How to Succeed in Nursing School Night Classes
Most people, when told to envision a classroom, will think of a room with desks or tables, maybe a podium, and a large window, filling the room with sunlight. That last part is significant because, like most jobs, most educational settings occur during the day. When we imagine ourselves in school or a new job, we think of it taking place on a 9-5 schedule — for better or for worse.
It may be typical for colleges to operate during the day, but there are many exceptions, since many people cannot leave their current jobs to take classes. That’s one of the benefits of adulthood: you get to choose where and when you receive your education.
Enter nursing night school. Many (if not most) qualified nursing candidates are busy adults who have a day job or take care of a family or are doing both. Night classes at nursing students to receive a top-notch education at a time that works with their schedule. And while it’s true that taking classes at night does require some adjustment, you don’t have to be night owl to thrive in the environment. With a few simple additions and adjustments to your routine, you might actually like being an evening scholar.
First, get organized
This is something you’ll hear throughout your entire training as a nurse, day or night, because it’s true from your first day of nursing school: You need to be organized! Mentally and physically note when and where you need to be at work, in class, picking up kids, or running errands. Make a plan for what day and time you’ll to shop for groceries, and when you’ll do laundry, and how you’ll prepare meals. Whether it’s a three-ringed binder, a more traditional organizer, an app, or all three, finding a tool that will help you keep track of your schedule, chores, and assignments is key.
Also, keep copies of your syllabi on hand, and think about adding all of your reading, writing, and exam dates to one central calendar. Know which weeks you have exams, when clinical rotations begin, and what personal responsibilities may change as the semester unfolds. This week-by-week organization will help ensure you won’t miss anything, and won’t have to rifle through different papers to remember your assignments.
Related resources: How to Survive Your First Week in Nursing School
Eat beforehand, but bring a snack, too
Few things will drag you down faster than low blood sugar. Eat a light dinner before class so you won’t be starving halfway through your lectures. Try to avoid heavy, rich foods, and try not to eat too much. You don’t want to succumb to that sluggish, sleepy feeling you get after eating a huge meal! Bring a small snack or two — like dried fruit, cheese, or a peanut butter and jelly sandwich — to munch on during breaks. Just make sure that you pick something nutritious (and quiet!) that will give you the boost of energy you’ll need to make it through the evening.

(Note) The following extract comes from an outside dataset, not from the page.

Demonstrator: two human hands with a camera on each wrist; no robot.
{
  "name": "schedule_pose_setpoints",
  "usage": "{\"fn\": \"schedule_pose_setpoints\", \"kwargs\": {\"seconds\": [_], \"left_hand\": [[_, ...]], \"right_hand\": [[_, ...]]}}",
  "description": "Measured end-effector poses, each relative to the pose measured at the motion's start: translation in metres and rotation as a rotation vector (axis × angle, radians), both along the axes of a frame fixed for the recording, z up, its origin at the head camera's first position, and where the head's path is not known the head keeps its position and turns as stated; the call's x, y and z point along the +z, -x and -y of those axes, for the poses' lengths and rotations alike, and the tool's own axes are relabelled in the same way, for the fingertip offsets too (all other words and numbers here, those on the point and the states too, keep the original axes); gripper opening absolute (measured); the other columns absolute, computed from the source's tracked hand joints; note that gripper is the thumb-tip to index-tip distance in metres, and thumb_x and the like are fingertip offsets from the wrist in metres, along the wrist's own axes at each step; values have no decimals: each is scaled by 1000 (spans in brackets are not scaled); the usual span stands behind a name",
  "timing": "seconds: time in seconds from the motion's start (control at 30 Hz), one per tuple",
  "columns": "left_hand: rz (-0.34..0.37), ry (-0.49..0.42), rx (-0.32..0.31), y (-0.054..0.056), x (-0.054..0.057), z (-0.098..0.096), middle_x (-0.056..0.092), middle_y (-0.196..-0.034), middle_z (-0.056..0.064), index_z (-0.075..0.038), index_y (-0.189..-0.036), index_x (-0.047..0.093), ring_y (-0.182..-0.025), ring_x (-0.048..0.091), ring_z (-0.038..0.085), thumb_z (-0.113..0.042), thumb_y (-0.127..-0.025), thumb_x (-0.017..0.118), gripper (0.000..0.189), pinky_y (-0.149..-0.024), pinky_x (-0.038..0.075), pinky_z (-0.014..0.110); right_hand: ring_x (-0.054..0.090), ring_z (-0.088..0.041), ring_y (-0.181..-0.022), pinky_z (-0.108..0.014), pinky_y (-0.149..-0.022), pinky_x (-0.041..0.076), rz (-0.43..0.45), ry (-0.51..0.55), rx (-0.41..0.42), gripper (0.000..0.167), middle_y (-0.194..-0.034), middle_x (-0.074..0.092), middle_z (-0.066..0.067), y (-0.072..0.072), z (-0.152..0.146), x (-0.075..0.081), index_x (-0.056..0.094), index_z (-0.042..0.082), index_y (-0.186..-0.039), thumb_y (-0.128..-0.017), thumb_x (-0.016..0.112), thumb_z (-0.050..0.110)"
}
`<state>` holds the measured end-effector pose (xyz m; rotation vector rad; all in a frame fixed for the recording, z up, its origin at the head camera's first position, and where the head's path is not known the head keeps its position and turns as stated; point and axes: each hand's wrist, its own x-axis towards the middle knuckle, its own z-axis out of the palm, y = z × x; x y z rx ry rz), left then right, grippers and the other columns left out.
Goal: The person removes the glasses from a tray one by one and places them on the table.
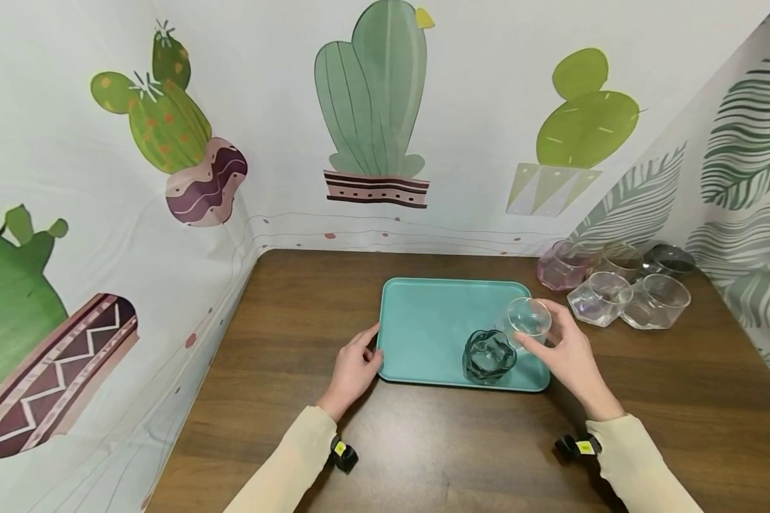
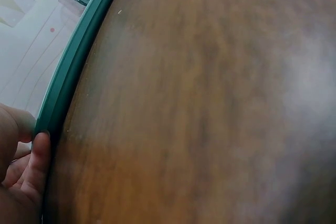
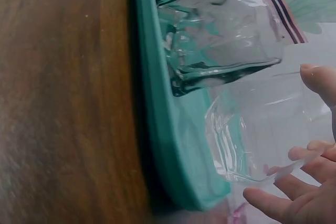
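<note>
A teal tray (image 1: 423, 313) lies on the wooden table, and my left hand (image 1: 353, 367) holds its left edge. Up close, fingertips meet the tray's rim (image 2: 63, 72) in the left wrist view. Near the tray's front right stands a dark green-grey glass (image 1: 490, 356) with a wavy rim. Just behind and right of it, my right hand (image 1: 571, 349) grips a clear glass (image 1: 529, 320), thumb on one side and fingers on the other. In the right wrist view the clear glass (image 3: 257, 129) is upright beside the dark glass (image 3: 220, 35); whether its base touches the tray I cannot tell.
Several more glasses stand at the table's back right: a pink one (image 1: 561, 267), an amber one (image 1: 619, 260), a dark one (image 1: 670, 260) and clear ones, including a clear faceted glass (image 1: 656, 303). A cactus-printed cloth (image 1: 475, 142) hangs behind the table.
</note>
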<state>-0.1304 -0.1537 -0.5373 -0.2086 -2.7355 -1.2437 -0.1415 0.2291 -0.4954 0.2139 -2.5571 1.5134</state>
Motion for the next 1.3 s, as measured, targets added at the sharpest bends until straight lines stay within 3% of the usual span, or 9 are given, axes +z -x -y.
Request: {"fn": "schedule_pose_setpoints", "kwargs": {"seconds": [0.07, 0.3, 0.37, 0.57, 0.7, 0.83, 1.0, 1.2, 1.3], "left_hand": [[-2, 4, 0, 0, 0, 0, 62, -93, 3, -5, -145, 60, -66, 52, 6, -4, -94, 69, 52, -65, 47, 26], [11, -7, -1, -1, 0, 0, 63, -96, 4, -5, -146, 60, -67, 52, 6, -4, -95, 68, 52, -65, 47, 25], [12, -8, -1, -1, 0, 1, 63, -96, 4, -5, -146, 59, -67, 52, 7, -4, -95, 68, 52, -65, 47, 26], [-5, -6, -2, 0, -2, 3, 63, -95, 4, -5, -145, 60, -68, 53, 6, -4, -94, 68, 52, -65, 47, 26], [-4, -9, -2, -1, -1, 3, 63, -95, 4, -5, -145, 60, -68, 53, 6, -3, -94, 68, 52, -65, 47, 25], [-3, -15, -1, -2, 0, 3, 64, -96, 4, -5, -145, 60, -68, 53, 6, -3, -94, 68, 51, -65, 47, 25], [-11, -19, -6, -1, -1, 2, 63, -94, 4, -4, -144, 61, -68, 53, 6, -2, -94, 68, 51, -64, 47, 25], [1, -13, 5, 0, -1, 2, 61, -90, 2, -5, -145, 60, -68, 53, 7, -4, -94, 69, 52, -64, 47, 25], [5, -7, -1, 0, -1, 2, 61, -92, 2, -5, -145, 60, -68, 53, 7, -4, -94, 69, 52, -64, 48, 25]], "right_hand": [[58, -29, -127, -4, -93, 43, -6, -19, -19, 69, -142, 54, -16, -3, -3, 4, 47, 7, -149, -91, 83, 15], [56, 9, -112, -2, -85, 44, -14, -47, -75, 73, -141, 56, -19, -15, -20, 13, 48, 8, -150, -87, 85, 13], [57, 13, -105, -3, -81, 46, -28, -62, -99, 73, -137, 57, -19, -20, -27, 15, 49, 8, -149, -86, 86, 12], [55, 17, -101, -2, -78, 45, -15, -118, -162, 73, -135, 57, -16, -33, -51, 24, 49, 9, -149, -87, 86, 18], [54, 20, -101, -1, -79, 45, -4, -100, -210, 70, -132, 58, 9, -39, -71, 24, 50, 7, -148, -87, 85, 15], [59, 17, -102, -2, -80, 47, -29, -3, -249, 63, -125, 59, 27, -43, -88, 23, 53, 8, -142, -87, 83, 2], [62, 15, -96, -2, -77, 48, -25, 77, -312, 58, -118, 62, 29, -48, -118, 25, 57, 23, -134, -88, 78, -3], [56, 20, -88, -1, -71, 44, 62, 32, -440, 57, -112, 55, 33, -52, -150, 18, 52, 30, -137, -91, 79, 10], [51, 19, -86, 0, -69, 41, 108, 15, -521, 59, -108, 51, 35, -51, -164, 11, 48, 28, -143, -93, 77, 16]]}}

Communicate with your boss and family
Juggling a job, a family, friends, or all of the above while in nursing school is no small feat. Adding night classes into the mix can make it even harder. That’s why learning to communicate effectively with your loved ones, friends, and boss will be of the utmost importance.
Most of the time, your class schedule will stay the same, but there will be times where you need more flexibility than normal, and may need to show up to class early, meet with a group, or stay late to talk with an instructor. Make sure you, your spouse, and your kids are on the same page when it comes to everyone’s schedule. Taking a few extra minutes on Sundays to make sure there is a plan in place for all activities for the upcoming week — school, work, and extracurricular fun — will relieve some stress and last-minute planning.
If you work during the day, keep your boss in the loop when it comes to your semester schedule. Let her or him know immediately if anything changes. And remember to give yourself some wiggle room, if possible. Jam-packing your schedule day in and day out will only make you exhausted.
Related resources: How to Survive Your Overnight Nursing Clinical Shift
Find your groove
At times, nursing school will take every ounce of energy you have. If you’re not prepared, however, the tough moments will be 10 times harder. You should enter your first nursing school night class with optimism, because you’re fulfilling your dream and following your calling, but be realistic too, understanding that most worthwhile things will be difficult. It won’t be easy, but that doesn’t mean it’s impossible.
Thousands of nursing students have braved and completed nursing school at night before you, and there’s a very real light at the end of the tunnel. Nursing school night classes may be difficult, but they won’t last forever. By keeping a detailed calendar, communicating with your boss and loved ones, and eating right, you’ll find your groove in no time and come out on top.